=== Assigned task ===
Copy exactly the run of lines that begins at the line with "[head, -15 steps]" and ends at the final line of the entries.
-------- Supplied information --------
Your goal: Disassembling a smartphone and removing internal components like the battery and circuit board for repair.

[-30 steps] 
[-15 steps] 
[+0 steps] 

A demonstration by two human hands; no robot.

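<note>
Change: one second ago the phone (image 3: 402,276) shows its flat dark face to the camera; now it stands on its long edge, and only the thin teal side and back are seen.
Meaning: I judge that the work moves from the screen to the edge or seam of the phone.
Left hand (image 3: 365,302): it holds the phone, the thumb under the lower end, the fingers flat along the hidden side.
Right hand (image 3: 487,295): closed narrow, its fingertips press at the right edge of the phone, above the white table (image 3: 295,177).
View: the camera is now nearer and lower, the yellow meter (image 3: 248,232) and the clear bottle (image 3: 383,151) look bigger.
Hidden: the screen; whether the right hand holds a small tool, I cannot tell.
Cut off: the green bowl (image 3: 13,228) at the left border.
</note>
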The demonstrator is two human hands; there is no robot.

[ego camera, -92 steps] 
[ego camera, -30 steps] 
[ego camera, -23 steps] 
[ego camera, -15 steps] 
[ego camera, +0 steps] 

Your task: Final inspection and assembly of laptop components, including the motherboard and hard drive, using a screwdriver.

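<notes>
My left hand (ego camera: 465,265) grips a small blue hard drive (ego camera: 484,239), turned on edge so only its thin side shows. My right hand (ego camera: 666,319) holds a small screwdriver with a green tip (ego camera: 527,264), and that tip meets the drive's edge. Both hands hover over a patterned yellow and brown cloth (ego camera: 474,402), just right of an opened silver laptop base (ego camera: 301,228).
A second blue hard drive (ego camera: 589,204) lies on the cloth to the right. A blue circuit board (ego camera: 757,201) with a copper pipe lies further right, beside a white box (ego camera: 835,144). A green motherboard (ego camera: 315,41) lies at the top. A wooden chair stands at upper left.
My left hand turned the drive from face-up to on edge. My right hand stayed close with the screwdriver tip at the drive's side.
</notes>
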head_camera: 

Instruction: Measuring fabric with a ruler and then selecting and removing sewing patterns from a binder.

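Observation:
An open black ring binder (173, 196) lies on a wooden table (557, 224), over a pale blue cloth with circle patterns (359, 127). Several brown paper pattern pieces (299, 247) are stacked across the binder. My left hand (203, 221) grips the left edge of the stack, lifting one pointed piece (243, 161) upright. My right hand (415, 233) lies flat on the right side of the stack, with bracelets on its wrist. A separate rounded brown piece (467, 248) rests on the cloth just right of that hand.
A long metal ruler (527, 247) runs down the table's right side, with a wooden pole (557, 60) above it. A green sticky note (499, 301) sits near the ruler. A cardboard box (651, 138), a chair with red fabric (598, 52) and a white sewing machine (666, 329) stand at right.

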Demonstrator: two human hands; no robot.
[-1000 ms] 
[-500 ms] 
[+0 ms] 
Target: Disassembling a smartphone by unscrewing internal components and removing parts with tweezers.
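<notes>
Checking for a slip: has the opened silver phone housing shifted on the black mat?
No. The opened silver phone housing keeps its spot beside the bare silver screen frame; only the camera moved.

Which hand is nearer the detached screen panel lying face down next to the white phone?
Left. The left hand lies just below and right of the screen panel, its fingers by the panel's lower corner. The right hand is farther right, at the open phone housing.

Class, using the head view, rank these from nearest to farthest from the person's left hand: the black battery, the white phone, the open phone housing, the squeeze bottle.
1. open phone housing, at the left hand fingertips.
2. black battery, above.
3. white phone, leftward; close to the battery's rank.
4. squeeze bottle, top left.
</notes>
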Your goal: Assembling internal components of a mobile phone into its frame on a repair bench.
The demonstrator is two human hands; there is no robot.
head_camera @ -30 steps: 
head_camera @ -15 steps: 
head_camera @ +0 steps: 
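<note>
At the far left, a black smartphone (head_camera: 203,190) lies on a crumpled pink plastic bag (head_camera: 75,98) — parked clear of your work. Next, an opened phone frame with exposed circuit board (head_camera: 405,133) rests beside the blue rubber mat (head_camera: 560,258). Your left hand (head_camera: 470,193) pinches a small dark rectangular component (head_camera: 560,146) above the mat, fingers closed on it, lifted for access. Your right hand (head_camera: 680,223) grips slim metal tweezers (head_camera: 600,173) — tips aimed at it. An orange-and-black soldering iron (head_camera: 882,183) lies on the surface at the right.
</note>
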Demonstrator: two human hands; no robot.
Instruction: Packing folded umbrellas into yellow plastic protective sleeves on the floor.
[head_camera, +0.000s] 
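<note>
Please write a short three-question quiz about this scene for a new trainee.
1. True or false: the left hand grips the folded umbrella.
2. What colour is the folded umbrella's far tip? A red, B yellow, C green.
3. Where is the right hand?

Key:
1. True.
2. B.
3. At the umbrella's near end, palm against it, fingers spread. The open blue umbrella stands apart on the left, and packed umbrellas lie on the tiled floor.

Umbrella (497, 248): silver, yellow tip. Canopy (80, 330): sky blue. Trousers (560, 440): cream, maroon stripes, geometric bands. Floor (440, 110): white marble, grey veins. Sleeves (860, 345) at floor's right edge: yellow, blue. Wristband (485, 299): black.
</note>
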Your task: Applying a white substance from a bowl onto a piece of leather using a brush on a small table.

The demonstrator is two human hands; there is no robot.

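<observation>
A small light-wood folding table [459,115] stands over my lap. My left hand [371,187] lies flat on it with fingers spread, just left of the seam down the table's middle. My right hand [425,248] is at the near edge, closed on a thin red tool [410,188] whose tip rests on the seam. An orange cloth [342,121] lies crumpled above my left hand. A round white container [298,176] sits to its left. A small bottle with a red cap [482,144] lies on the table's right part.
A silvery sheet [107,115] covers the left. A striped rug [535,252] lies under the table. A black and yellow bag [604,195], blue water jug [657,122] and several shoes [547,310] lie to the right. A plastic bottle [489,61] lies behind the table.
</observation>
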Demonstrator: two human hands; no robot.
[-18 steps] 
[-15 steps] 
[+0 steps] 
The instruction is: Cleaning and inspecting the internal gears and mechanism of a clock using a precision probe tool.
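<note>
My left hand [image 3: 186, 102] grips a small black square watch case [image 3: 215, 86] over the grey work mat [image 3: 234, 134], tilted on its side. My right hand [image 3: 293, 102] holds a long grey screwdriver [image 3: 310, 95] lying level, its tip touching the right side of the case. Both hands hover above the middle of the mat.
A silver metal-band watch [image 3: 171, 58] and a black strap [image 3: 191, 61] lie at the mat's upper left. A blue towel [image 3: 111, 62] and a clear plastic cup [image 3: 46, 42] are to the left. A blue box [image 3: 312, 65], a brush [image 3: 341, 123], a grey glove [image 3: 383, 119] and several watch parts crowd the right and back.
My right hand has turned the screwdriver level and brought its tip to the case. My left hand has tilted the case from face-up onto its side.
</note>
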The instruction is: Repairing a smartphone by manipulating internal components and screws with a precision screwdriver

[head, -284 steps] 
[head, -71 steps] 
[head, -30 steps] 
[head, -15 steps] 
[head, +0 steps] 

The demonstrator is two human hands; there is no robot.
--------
=== Answer to the exercise ===
[head, -15 steps] 
[head, +0 steps] 

The demonstrator is two human hands; there is no robot.

This exercise requires no further response.